■ Instructions to follow ■
All the data below needs to be retyped exactly as shown.

■ Source material ■
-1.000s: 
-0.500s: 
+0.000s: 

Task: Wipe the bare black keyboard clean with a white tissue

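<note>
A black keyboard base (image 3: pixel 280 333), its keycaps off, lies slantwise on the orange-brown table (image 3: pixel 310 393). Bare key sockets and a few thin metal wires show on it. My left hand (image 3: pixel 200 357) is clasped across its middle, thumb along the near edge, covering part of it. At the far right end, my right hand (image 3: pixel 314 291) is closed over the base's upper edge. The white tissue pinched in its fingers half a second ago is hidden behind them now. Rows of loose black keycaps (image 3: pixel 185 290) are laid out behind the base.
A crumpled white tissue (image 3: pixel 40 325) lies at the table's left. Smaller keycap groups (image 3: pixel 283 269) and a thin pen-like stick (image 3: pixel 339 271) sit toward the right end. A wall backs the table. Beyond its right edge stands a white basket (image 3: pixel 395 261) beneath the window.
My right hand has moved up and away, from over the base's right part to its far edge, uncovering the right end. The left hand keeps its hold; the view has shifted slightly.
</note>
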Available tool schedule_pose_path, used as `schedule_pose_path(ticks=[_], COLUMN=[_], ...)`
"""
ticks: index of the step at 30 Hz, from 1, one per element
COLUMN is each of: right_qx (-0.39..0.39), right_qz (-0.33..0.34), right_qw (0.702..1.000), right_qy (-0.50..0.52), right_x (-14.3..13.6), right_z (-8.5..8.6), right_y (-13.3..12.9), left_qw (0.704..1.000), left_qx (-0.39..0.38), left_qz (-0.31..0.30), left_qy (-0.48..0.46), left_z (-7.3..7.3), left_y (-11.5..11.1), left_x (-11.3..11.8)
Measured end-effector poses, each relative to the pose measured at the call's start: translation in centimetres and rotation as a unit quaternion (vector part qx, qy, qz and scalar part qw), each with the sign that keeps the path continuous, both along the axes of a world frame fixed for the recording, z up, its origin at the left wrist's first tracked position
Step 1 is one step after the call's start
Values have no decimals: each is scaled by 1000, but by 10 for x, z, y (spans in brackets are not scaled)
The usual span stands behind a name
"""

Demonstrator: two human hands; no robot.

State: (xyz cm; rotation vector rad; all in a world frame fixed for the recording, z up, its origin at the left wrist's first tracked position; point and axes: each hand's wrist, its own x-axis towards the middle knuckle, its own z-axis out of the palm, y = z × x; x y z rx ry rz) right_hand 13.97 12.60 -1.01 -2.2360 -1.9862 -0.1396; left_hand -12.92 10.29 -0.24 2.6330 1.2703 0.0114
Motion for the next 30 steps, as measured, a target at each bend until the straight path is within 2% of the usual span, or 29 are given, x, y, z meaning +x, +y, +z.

■ Solution to the problem ■
-1.000s: 
-0.500s: 
+0.000s: 

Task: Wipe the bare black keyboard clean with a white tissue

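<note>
A black keyboard base (image 3: pixel 280 333), its keycaps off, lies slantwise on the orange-brown table (image 3: pixel 310 393). Bare key sockets and a few thin metal wires show on it. My left hand (image 3: pixel 200 357) is clasped across its middle, thumb along the near edge, covering part of it. At the far right end, my right hand (image 3: pixel 314 291) is closed over the base's upper edge. The white tissue pinched in its fingers half a second ago is hidden behind them now. Rows of loose black keycaps (image 3: pixel 185 290) are laid out behind the base.
A crumpled white tissue (image 3: pixel 40 325) lies at the table's left. Smaller keycap groups (image 3: pixel 283 269) and a thin pen-like stick (image 3: pixel 339 271) sit toward the right end. A wall backs the table. Beyond its right edge stands a white basket (image 3: pixel 395 261) beneath the window.
My right hand has moved up and away, from over the base's right part to its far edge, uncovering the right end. The left hand keeps its hold; the view has shifted slightly.
</note>
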Available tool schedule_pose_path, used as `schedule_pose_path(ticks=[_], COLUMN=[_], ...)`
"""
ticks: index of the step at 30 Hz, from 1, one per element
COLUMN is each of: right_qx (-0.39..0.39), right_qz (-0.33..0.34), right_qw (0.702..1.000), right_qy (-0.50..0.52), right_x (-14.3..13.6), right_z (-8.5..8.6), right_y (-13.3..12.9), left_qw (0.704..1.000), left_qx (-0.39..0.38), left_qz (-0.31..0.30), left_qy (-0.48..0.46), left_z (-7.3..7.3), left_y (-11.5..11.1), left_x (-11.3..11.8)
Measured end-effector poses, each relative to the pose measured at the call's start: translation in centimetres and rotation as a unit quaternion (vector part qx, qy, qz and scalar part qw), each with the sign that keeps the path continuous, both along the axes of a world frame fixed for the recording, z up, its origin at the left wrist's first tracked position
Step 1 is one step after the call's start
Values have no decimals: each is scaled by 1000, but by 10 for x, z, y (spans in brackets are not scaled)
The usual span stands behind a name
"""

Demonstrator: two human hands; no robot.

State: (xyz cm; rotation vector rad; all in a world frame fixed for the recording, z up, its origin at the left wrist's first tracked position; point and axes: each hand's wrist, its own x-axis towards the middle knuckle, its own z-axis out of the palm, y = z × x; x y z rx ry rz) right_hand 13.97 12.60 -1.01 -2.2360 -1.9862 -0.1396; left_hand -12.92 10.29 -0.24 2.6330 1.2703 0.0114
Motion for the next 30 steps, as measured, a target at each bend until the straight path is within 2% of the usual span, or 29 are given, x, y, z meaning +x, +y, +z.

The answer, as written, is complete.